A bermuda folgazã

O relacionamento dos casais na velhice não é coisa fácil. As mulheres implicam muito com os maridos. Vejam meu caso (fatos reais).

Sentamos para nossa happy hour e abro a conversa com assunto deveras interessante:

– Preciso de uma bermuda nova, a minha me aperta todo. Cintura, as partes. Mas não sei como fazer.

Ela:

– Vai na loja e compra.

Bem, pondero, vai ser difícil.

– Chego na loja e digo para a moça que quero uma bermuda folgazã. Ela não vai entender.

– Você diz folgada.

– Não é a mesma coisa, quero folgazã.

Na mesinha de centro está o tira-gosto. Berinjela em pedacinhos, sobra da festa de uma amiga. Examino.

– Quanto tempo de geladeira tem isto? Está com cara de podre.

– Podre? Como podre? Está ótima.

Experimento, não está mau.

– Vou comer, no mínimo resolve o meu problema de intestino preso.

Ela se irrita.

– De novo essa historia? Você tem sempre a mesma gracinha, essas coisas escatológicas. Podia parar com isso.

– Como, você está me censurando? – reajo, afetando indignação. – Vou te apresentar à Iriny Lopes, aquela ministra que censurou o comercial da Gisele. Vocês fariam um bom par.

Nisso, me lembro da Folha. Remexo os jornais sobre a mesa e pego a Ilustrada. Foto do Chico, com grande título:

AFASTE DE MIM ESSE CÁLE-SE. Abro o jornal e saio em passeata pela sala, levantando o improvisado cartaz de protesto.
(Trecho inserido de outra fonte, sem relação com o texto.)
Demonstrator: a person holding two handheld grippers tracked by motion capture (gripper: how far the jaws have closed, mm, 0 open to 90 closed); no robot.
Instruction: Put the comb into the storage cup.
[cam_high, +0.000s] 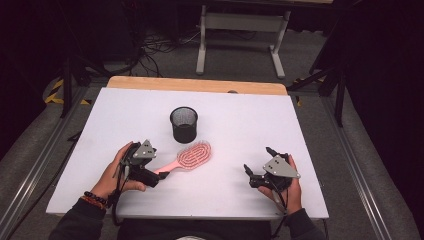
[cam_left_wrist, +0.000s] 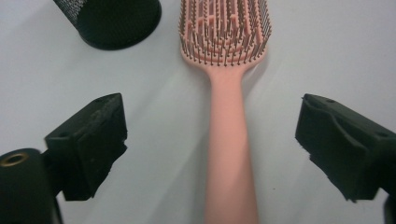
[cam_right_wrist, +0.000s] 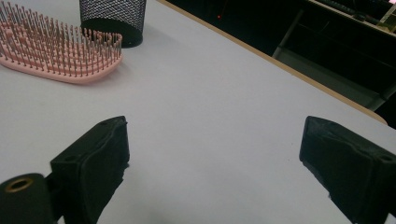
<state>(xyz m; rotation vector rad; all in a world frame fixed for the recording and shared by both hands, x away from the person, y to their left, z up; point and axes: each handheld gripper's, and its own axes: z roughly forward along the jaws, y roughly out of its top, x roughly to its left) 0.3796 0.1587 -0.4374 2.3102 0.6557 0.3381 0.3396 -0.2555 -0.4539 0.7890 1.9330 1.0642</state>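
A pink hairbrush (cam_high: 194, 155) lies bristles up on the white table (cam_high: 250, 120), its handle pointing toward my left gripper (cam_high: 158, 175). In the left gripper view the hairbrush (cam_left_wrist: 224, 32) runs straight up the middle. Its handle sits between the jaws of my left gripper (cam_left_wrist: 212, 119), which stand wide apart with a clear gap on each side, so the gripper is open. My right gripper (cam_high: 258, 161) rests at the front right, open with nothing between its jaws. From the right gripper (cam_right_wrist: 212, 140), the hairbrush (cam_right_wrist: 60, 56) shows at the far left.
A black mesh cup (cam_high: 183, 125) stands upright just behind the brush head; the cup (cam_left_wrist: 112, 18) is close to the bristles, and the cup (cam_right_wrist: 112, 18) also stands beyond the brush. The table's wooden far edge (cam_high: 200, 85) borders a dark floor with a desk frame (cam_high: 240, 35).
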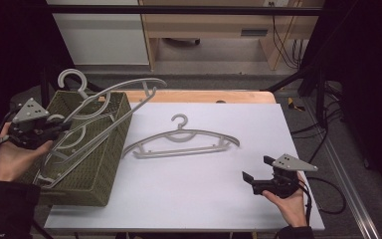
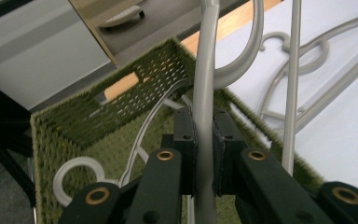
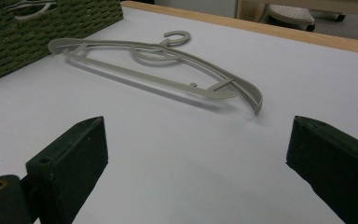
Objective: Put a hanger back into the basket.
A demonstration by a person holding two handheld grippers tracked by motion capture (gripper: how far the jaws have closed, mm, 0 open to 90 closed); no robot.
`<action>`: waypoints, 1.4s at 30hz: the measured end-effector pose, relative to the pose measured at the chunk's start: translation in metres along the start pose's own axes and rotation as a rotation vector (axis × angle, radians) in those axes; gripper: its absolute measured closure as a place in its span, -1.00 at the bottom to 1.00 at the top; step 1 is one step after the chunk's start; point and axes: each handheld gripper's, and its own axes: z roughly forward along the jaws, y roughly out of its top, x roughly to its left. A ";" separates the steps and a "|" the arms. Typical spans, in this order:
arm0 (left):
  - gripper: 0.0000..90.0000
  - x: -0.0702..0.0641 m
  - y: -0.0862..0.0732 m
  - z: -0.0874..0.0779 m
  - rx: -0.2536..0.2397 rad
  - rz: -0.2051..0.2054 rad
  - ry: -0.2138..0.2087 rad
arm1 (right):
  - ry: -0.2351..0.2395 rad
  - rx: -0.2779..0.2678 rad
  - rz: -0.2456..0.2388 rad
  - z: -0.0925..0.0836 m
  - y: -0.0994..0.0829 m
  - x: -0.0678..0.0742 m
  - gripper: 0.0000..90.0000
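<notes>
Nearest, at the right front of the desk [image 1: 189,199], the right hand-held gripper [image 1: 256,169] rests in the person's hand with its jaws released and wide apart, nothing between them. It points across the white desk top toward a grey hanger [image 1: 181,141] that lies flat near the middle, hook away from the person. In the right gripper view that flat hanger [image 3: 158,65] sits well beyond the two black jaws, apart from them.

On the left, the left hand-held gripper [image 1: 62,127] is clenched on the bar of a second grey hanger [image 1: 110,99]. In the left gripper view the black pads press on both sides of the held hanger [image 2: 205,107], whose bar runs up between them. This hanger is lifted and tilted, one end low in a green woven basket [image 1: 104,174] and its other arm reaching out over the basket's far right corner.

The basket stands on the left edge of the desk, just beside the flat hanger's left tip. More hangers [image 1: 72,82] lie inside it, one hook rising above its far rim.

Beyond the desk's wooden far edge stands pale furniture.
</notes>
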 end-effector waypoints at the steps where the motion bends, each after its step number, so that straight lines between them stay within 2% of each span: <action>1: 0.83 0.003 -0.003 0.001 0.005 -0.006 0.003 | 0.000 0.000 0.004 0.000 0.000 0.000 -0.88; 7: 0.83 0.016 -0.017 0.002 0.021 -0.026 0.004 | 0.001 0.008 0.003 0.001 0.000 0.001 -0.87; 21: 0.83 0.042 -0.051 -0.001 0.063 -0.078 0.044 | 0.000 0.016 -0.001 0.002 -0.001 0.001 -0.87; 29: 0.83 0.050 -0.060 -0.004 0.059 -0.107 0.069 | 0.000 0.016 -0.003 0.003 -0.001 0.001 -0.87; 31: 0.83 0.051 -0.061 -0.003 0.078 -0.104 0.092 | 0.000 0.015 -0.002 0.003 -0.001 0.001 -0.87; 38: 0.83 0.057 -0.069 0.002 0.115 -0.120 0.118 | 0.001 0.016 -0.001 0.003 -0.001 0.001 -0.87; 42: 0.83 0.059 -0.075 0.002 0.135 -0.116 0.142 | 0.002 0.016 -0.004 0.003 -0.001 0.000 -0.86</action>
Tenho platéia. A filha e a cunhada dividem o sofá. Platéia hostil ao protesto. Volto ao sofá, triunfante. Elas não dão a mínima. Minha filha foi ao comércio ver mobiliário para o novo apartamento. Conversa para duas horas. Gostou de algum supérfluo que não entendi bem e custa R$ 900.
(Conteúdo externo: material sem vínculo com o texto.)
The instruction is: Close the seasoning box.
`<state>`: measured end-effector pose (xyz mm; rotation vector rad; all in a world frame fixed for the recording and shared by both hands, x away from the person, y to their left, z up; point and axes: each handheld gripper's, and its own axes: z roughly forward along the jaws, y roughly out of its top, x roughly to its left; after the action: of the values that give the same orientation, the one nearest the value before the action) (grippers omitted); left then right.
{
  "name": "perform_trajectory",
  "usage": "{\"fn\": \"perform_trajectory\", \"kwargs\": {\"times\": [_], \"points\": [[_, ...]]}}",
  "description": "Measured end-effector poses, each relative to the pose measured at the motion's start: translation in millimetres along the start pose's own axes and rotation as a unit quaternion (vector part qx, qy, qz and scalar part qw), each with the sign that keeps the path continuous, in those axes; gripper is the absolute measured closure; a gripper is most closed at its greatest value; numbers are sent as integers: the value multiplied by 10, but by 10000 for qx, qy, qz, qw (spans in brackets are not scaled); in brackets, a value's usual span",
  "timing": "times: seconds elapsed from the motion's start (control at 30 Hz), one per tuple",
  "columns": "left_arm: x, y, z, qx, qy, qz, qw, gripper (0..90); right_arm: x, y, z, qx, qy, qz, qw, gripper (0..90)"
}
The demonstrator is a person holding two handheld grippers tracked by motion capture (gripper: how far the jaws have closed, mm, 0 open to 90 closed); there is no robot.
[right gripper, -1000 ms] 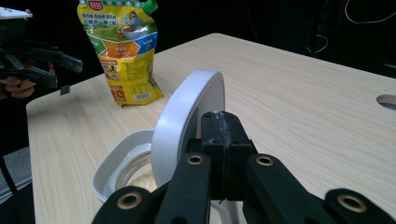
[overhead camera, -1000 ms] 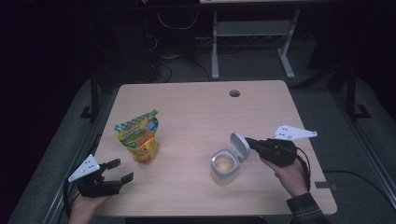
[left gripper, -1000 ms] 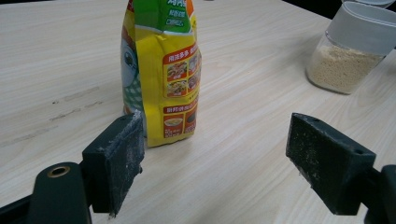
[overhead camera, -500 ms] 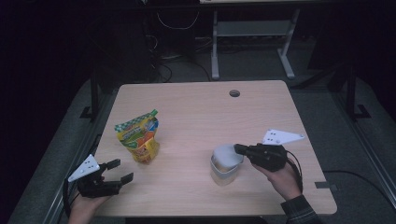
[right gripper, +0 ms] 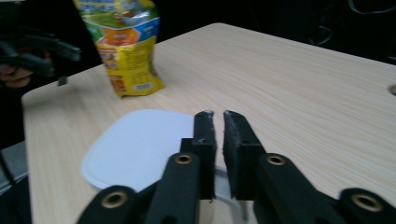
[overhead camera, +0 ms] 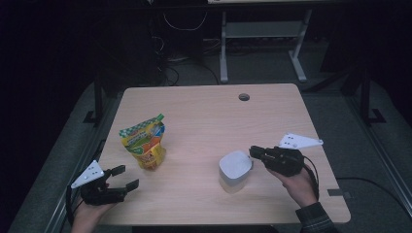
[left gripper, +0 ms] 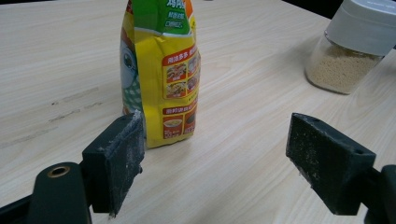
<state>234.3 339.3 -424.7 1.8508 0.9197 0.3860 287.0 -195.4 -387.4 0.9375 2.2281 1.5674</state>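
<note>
A jar of tan grains [overhead camera: 233,180] [left gripper: 343,70] stands right of the table's middle, its white lid [overhead camera: 235,165] [left gripper: 369,23] [right gripper: 135,140] lying flat on top. My right gripper [overhead camera: 252,151] [right gripper: 215,114] reaches in from the right, its jaws pressed nearly together on the lid's right edge. A yellow and green snack bag [overhead camera: 145,143] [left gripper: 161,70] [right gripper: 126,46] stands upright at the left. Near the front left corner my left gripper [overhead camera: 128,176] [left gripper: 219,154] is open wide and holds nothing, a short way in front of the bag.
The wooden table [overhead camera: 204,121] has a round cable hole [overhead camera: 244,97] near its far edge. A metal desk frame [overhead camera: 262,43] and cables [overhead camera: 180,29] stand on the dark floor behind. Bare wood lies between bag and jar.
The lid stood upright in my right gripper a second ago; it has swung down to the left and now lies flat on the jar. The left gripper has stayed put.
</note>
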Motion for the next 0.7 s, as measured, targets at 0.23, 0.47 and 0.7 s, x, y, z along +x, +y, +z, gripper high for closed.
{"fn": "perform_trajectory", "kwargs": {"times": [0.23,0.47,0.7], "points": [[-13,-7,-2,25,-13,35,10000,190,-164,-114,-158,19,-480,247,9985,562],[-12,-15,10,41,-45,54,10000,190,-219,-319,-230,295,-677,276,9969,440],[-33,-13,59,96,-108,110,9998,190,-270,-483,-377,265,-951,352,9945,361]]}}
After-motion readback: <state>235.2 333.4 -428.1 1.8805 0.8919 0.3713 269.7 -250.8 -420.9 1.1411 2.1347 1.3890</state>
Entro com um pequeno comentário.

– Pois é… uma vez e meia o que nossa empregada ganha para se matar de trabalhar durante um mês.

Uma simples frase causa uma revolução. Proponho mudar de assunto. Vocês viram que o Meirelles entrou no partido do Kassab com pinta de candidato à Prefeitura?

Nãããoooo. Política não.

– Então voltem às suas frivolidades, passem a noite inteira falando nelas.

Ameaço me retirar, mas vou ficando. Sempre pode surgir alguma deixa para eu enfiar minha colher provocadora. Somos dois homens (o neto de cinco anos e o vovô) contra três mulheres. Ainda, para piorar, às vezes me permito um trocadalho.

Apesar da greve, chegou meu livro pelo correio.

Minha cunhada e eu vamos abrir. Difícil. Está bem embrulhado em papel, fora o durex.

A cunhada:

– É embrulho com esse papel pardo, que é forte.

Eu, achando que vou agradar.

– Isso indica que o embrulho foi feito à noite.

– Por que?

– Porque à noite todos os embrulhos são pardos.

Resta contar meu grito de protesto, por levantar de uma cadeira e sair andando todo trôpego e dolorido.

– Meu corpo não está dando conta da vitalidade da minha alma!

Se alguém quiser minha companhia para tornar agradável alguma reunião em família, estou às ordens.